[Task data]

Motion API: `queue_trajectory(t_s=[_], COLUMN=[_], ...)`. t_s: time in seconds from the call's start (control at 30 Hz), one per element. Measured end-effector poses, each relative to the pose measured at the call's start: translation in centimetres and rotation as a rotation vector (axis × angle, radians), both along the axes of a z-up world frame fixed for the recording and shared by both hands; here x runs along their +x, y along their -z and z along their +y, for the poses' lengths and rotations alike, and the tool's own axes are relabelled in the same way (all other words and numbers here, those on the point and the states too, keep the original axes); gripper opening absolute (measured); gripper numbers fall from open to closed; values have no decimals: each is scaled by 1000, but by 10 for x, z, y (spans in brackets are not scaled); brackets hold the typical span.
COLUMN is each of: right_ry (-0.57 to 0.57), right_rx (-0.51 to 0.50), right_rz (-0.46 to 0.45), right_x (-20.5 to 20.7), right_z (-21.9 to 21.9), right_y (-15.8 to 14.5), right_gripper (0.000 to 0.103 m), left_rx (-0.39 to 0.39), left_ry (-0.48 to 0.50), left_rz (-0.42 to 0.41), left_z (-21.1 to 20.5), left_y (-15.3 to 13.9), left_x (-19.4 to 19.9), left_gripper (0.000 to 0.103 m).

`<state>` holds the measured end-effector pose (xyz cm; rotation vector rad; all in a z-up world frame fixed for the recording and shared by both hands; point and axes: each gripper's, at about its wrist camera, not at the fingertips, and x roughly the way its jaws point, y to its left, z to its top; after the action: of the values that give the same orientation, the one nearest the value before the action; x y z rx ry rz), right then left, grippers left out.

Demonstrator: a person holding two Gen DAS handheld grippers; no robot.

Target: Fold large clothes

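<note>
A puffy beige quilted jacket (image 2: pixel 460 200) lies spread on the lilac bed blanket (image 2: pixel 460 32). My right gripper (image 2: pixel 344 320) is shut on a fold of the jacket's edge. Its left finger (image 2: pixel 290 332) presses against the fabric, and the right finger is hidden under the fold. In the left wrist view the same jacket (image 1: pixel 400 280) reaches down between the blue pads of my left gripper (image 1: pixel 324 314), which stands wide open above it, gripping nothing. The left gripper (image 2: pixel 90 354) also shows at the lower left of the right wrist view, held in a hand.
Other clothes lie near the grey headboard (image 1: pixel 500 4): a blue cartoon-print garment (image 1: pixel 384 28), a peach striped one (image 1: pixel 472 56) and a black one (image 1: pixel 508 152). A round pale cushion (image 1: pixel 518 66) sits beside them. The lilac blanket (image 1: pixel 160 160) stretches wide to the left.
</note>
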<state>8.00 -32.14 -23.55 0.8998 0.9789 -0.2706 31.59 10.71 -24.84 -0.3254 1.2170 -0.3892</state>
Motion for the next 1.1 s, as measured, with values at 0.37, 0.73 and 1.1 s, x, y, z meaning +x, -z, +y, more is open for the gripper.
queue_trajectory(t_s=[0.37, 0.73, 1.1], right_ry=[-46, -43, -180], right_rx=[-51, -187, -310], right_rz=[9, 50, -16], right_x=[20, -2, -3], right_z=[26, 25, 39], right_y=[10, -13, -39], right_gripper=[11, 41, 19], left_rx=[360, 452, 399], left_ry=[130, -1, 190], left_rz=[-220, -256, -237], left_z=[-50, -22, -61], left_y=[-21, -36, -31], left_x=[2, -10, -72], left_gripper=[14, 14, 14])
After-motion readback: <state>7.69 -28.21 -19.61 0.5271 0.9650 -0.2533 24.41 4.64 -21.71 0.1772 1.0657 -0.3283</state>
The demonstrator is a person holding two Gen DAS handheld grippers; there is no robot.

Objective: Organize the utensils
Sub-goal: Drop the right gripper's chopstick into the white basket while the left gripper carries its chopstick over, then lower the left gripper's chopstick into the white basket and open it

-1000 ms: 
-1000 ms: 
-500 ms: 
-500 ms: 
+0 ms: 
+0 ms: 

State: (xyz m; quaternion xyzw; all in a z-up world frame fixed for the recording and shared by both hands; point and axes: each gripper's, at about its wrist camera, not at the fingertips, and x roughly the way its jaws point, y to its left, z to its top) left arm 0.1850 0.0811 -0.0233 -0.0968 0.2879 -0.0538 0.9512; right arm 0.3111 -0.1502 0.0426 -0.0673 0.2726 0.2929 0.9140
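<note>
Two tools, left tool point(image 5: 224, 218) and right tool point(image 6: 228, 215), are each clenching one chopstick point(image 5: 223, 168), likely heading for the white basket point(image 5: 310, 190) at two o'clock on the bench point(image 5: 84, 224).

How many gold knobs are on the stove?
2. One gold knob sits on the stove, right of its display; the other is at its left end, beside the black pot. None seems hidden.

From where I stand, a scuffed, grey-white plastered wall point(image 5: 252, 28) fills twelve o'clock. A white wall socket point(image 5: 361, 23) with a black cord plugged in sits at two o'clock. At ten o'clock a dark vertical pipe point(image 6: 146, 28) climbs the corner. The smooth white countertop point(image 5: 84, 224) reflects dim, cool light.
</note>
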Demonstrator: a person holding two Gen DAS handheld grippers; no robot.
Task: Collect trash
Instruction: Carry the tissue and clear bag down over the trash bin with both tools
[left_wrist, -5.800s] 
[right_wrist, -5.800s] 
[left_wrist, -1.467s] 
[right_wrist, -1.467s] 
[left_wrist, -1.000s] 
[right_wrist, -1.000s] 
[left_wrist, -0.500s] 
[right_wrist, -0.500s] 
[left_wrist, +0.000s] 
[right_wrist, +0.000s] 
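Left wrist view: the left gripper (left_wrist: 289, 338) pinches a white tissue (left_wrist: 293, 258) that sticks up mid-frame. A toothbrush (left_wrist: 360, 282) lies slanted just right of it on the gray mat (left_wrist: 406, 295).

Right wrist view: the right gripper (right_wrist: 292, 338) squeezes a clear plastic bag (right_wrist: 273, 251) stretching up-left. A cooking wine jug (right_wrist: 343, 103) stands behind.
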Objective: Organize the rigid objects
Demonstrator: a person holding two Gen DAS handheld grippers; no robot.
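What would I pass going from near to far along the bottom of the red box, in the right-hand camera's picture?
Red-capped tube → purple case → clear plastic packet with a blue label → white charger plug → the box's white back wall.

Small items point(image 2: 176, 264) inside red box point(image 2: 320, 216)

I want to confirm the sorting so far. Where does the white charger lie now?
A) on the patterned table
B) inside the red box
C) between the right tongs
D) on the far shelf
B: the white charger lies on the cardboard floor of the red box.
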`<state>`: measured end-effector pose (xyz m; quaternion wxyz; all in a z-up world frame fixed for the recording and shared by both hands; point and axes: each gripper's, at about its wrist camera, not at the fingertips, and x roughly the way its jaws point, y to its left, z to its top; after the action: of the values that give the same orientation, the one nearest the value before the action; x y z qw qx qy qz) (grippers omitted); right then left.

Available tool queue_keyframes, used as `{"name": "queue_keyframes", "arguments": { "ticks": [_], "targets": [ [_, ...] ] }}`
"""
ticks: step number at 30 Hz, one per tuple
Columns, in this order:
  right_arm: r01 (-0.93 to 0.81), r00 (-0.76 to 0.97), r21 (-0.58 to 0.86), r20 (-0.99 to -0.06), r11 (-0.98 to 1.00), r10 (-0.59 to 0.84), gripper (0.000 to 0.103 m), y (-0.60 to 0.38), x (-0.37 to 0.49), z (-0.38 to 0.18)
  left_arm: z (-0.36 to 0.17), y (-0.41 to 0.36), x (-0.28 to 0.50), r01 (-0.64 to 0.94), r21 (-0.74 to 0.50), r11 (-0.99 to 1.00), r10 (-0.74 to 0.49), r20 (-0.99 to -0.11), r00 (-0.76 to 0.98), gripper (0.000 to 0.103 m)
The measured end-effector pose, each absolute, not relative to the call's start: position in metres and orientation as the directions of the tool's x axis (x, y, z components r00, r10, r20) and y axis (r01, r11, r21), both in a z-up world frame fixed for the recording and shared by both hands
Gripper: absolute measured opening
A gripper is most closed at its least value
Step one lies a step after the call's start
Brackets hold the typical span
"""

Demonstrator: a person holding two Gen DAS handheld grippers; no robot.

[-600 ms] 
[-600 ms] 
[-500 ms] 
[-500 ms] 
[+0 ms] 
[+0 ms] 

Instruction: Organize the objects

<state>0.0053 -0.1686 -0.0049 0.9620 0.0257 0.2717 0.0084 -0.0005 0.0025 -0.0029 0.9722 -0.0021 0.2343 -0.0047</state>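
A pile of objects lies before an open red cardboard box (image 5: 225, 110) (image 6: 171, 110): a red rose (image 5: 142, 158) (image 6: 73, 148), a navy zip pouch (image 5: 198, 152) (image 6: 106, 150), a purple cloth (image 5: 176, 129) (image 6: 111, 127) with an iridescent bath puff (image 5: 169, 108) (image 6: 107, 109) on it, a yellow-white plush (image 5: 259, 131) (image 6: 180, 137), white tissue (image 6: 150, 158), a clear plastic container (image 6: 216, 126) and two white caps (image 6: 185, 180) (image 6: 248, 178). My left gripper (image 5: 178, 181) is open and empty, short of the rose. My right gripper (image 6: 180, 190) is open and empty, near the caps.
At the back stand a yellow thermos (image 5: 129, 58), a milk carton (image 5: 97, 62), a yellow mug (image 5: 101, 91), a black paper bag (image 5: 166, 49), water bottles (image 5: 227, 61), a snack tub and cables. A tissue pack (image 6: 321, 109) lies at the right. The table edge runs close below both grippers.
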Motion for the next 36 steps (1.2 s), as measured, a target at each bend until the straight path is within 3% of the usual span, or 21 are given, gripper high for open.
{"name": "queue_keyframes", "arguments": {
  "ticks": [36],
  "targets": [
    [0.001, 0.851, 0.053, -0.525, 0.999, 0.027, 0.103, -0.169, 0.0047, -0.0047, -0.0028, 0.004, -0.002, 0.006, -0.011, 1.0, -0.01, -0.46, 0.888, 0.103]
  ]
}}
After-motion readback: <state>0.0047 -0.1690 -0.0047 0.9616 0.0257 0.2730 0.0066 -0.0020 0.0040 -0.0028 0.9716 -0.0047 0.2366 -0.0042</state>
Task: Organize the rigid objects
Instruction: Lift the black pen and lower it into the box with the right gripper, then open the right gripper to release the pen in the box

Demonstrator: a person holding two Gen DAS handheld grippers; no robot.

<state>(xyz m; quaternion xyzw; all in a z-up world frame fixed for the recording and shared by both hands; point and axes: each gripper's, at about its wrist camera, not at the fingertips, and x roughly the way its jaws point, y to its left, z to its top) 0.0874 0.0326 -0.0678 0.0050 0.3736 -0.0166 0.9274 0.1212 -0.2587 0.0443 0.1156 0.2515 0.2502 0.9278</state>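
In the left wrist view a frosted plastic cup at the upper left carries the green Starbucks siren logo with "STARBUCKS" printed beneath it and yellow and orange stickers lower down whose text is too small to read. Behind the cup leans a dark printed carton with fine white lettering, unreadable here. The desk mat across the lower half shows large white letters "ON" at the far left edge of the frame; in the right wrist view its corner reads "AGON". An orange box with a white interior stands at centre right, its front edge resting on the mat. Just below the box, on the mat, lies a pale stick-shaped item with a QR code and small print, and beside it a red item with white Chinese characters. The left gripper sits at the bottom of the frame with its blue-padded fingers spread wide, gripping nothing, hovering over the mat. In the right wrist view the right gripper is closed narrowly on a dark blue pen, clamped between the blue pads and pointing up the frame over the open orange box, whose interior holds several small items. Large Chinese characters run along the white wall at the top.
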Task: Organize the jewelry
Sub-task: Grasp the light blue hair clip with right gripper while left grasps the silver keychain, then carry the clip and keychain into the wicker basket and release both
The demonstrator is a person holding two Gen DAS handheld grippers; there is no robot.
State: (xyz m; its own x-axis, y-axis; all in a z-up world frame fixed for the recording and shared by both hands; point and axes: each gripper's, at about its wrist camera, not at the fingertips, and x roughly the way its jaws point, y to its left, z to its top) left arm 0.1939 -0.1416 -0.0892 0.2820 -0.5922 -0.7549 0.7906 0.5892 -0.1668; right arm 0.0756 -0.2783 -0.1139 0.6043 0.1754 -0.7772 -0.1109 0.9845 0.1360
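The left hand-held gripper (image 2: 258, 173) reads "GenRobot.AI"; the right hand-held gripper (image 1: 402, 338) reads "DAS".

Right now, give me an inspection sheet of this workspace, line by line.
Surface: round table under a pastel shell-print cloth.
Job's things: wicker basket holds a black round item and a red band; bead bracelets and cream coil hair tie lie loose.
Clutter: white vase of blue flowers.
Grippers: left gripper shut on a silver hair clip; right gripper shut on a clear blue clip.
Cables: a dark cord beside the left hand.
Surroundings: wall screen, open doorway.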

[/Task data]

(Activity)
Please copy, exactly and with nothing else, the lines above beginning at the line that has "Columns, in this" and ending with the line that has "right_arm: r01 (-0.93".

(Output of the task)
Columns, in this order:
  right_arm: r01 (-0.93 to 0.81), r00 (-0.76 to 0.97), r21 (-0.58 to 0.86), r20 (-0.99 to -0.06), r11 (-0.98 to 1.00), r10 (-0.59 to 0.84), gripper (0.000 to 0.103 m), y (-0.60 to 0.38), x (-0.37 to 0.49), z (-0.38 to 0.18)

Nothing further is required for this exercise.